Logistic Regression
info
In this chapter, you'll learn about:
- Binary Classification with Probabilistic Models: Modeling binary outcomes using probabilities.
- Bernoulli Distribution: Understanding the distribution for binary random variables.
- Logistic Function (Sigmoid Function): Introducing the squashing function to map linear combinations to probabilities.
- Logistic Regression Model: Formulating the logistic regression for binary classification.
- Maximum Likelihood Estimation (MLE): Deriving the loss function for logistic regression.
- Cross-Entropy Loss: Connecting the logistic regression loss to cross-entropy and KL divergence.
- Gradient Computation: Calculating gradients for optimization.
- Convexity and Optimization: Discussing the convex nature of logistic regression and optimization methods.
In previous chapters, we introduced classification problems and explored linear classifiers. We discussed the limitations of using linear regression for classification and the need for models specifically designed for categorical outcomes.

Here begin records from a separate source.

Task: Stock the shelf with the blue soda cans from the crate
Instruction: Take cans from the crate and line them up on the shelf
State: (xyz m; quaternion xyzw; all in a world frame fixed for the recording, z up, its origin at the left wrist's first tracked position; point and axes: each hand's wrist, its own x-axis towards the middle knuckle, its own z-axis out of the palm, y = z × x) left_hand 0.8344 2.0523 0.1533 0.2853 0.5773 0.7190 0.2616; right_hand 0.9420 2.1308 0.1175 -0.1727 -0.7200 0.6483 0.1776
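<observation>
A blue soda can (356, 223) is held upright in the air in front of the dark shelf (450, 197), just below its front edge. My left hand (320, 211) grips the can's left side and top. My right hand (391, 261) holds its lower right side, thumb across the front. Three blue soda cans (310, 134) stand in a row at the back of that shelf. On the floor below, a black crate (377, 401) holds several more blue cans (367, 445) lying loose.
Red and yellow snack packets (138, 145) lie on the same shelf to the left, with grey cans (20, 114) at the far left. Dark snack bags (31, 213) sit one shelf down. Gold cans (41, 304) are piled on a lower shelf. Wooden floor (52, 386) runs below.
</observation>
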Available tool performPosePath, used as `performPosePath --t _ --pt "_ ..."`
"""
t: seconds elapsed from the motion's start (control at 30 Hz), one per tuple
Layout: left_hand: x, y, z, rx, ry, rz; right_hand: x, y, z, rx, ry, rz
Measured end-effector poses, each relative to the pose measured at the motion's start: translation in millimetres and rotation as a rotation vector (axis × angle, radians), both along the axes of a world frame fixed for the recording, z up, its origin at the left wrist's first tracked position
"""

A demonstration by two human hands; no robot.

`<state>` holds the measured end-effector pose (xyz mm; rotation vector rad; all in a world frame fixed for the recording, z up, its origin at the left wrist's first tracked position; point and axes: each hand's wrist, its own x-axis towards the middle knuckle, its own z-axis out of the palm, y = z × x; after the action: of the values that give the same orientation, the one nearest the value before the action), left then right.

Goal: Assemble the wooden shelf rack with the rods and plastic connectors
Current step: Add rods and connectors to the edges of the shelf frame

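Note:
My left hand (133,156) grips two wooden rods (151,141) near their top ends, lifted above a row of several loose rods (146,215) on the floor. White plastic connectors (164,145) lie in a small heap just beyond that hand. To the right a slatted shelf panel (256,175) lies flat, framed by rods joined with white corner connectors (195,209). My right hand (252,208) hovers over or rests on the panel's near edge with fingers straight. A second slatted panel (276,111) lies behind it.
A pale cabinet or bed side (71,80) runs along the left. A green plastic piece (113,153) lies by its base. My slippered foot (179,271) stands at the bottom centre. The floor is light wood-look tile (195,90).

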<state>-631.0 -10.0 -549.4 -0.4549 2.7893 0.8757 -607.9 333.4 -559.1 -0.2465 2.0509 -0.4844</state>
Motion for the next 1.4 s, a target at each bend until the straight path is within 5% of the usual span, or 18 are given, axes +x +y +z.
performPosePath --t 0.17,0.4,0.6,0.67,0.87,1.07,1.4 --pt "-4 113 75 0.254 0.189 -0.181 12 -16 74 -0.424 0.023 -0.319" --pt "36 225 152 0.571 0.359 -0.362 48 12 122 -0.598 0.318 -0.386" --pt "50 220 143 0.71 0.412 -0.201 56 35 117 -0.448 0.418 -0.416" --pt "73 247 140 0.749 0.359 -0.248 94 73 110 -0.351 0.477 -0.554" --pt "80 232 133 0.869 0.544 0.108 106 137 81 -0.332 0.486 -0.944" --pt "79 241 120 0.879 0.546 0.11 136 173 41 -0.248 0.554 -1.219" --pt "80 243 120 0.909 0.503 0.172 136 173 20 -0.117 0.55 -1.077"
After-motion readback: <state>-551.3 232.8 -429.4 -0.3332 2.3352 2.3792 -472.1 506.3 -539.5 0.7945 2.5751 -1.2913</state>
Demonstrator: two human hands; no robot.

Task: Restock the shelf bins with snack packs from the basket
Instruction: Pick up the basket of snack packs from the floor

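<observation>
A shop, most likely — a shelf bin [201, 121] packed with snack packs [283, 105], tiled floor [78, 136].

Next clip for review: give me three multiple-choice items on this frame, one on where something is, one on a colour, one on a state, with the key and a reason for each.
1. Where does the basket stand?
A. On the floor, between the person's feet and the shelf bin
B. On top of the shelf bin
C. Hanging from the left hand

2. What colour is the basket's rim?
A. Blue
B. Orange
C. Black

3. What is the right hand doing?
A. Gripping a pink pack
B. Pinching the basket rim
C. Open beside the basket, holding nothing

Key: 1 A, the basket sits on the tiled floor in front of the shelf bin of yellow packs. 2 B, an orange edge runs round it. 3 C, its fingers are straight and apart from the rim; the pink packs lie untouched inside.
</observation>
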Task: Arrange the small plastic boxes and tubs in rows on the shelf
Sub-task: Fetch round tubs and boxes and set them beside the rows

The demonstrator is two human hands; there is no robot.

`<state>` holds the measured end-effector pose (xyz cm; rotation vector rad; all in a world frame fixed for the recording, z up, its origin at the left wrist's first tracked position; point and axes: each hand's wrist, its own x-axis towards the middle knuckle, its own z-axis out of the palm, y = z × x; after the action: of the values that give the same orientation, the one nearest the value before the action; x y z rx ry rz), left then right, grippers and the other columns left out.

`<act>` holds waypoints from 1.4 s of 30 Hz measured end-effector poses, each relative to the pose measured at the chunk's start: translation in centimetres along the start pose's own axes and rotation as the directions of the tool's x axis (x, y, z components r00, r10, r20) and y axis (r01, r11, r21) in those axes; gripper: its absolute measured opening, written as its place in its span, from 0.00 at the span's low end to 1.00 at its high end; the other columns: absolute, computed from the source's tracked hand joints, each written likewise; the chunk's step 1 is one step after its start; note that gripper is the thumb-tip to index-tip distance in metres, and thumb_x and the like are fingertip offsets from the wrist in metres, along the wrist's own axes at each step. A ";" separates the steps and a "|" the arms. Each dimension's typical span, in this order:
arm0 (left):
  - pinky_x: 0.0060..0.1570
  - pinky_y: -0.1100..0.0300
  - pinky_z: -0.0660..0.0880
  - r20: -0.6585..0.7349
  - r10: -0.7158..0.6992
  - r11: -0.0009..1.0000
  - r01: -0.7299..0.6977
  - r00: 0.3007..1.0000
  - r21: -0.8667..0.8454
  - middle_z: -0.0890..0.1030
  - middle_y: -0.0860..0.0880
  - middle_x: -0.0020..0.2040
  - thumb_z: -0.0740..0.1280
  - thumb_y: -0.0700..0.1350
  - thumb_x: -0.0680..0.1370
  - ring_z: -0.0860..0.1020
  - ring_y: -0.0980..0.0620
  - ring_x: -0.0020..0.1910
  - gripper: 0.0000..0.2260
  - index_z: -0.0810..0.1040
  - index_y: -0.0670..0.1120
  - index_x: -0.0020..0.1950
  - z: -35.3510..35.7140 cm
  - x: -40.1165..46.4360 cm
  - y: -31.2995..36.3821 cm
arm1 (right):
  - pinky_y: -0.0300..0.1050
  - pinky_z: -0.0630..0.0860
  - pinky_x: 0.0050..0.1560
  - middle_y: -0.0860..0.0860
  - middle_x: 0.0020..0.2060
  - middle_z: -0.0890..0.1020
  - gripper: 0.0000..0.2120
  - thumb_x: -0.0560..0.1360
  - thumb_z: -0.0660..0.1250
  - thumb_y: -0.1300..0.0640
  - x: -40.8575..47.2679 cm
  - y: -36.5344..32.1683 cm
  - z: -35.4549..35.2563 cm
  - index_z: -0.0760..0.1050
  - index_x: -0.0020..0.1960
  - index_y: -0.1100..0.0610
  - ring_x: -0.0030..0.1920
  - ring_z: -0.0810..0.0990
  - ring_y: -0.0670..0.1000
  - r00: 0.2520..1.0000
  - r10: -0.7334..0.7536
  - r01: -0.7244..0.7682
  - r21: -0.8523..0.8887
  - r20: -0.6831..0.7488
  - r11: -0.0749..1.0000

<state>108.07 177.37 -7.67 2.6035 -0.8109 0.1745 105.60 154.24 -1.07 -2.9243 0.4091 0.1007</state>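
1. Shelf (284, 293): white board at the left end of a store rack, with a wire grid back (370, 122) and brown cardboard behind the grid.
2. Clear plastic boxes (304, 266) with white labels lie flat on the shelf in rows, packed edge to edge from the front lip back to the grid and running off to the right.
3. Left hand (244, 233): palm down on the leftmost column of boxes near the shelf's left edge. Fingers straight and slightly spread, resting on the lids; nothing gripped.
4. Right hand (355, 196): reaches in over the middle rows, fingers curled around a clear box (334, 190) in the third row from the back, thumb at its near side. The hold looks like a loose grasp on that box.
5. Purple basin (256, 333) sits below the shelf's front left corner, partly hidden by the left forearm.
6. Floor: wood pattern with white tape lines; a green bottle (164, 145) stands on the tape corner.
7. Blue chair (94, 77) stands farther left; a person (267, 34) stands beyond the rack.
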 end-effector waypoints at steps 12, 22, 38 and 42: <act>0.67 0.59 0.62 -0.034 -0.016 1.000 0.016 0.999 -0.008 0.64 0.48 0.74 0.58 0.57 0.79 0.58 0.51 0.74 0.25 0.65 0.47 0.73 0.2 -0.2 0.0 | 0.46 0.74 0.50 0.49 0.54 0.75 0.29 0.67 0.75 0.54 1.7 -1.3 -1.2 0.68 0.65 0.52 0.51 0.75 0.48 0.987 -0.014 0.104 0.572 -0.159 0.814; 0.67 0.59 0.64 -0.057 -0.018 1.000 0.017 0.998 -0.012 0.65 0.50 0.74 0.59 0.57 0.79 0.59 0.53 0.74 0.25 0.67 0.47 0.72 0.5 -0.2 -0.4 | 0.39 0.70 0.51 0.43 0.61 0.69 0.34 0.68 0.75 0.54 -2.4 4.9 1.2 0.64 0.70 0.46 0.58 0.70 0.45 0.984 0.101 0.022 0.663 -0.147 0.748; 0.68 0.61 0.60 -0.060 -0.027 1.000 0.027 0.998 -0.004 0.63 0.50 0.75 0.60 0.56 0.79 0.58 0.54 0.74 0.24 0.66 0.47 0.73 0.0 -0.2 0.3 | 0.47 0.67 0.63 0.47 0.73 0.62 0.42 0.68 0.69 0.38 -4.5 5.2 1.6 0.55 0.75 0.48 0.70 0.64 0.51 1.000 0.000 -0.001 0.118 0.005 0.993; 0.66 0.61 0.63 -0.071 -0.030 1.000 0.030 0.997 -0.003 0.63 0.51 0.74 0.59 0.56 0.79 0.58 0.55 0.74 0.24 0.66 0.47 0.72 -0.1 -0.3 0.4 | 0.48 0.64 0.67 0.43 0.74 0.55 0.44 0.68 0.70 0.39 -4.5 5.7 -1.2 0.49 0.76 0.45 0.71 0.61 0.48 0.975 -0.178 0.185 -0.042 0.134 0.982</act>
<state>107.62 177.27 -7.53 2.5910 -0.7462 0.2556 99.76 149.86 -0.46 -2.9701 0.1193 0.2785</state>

In this chapter, we delve into logistic regression, a fundamental algorithm for binary classification tasks. Logistic regression models the probability that a given input belongs to a particular category, allowing for probabilistic interpretation of predictions. It is widely used due to its simplicity, interpretability, and effectiveness.
Binary Classification and the Bernoulli Distribution
Binary Classification Recap
- Objective: Assign an input to one of two classes, labeled as 0 or 1.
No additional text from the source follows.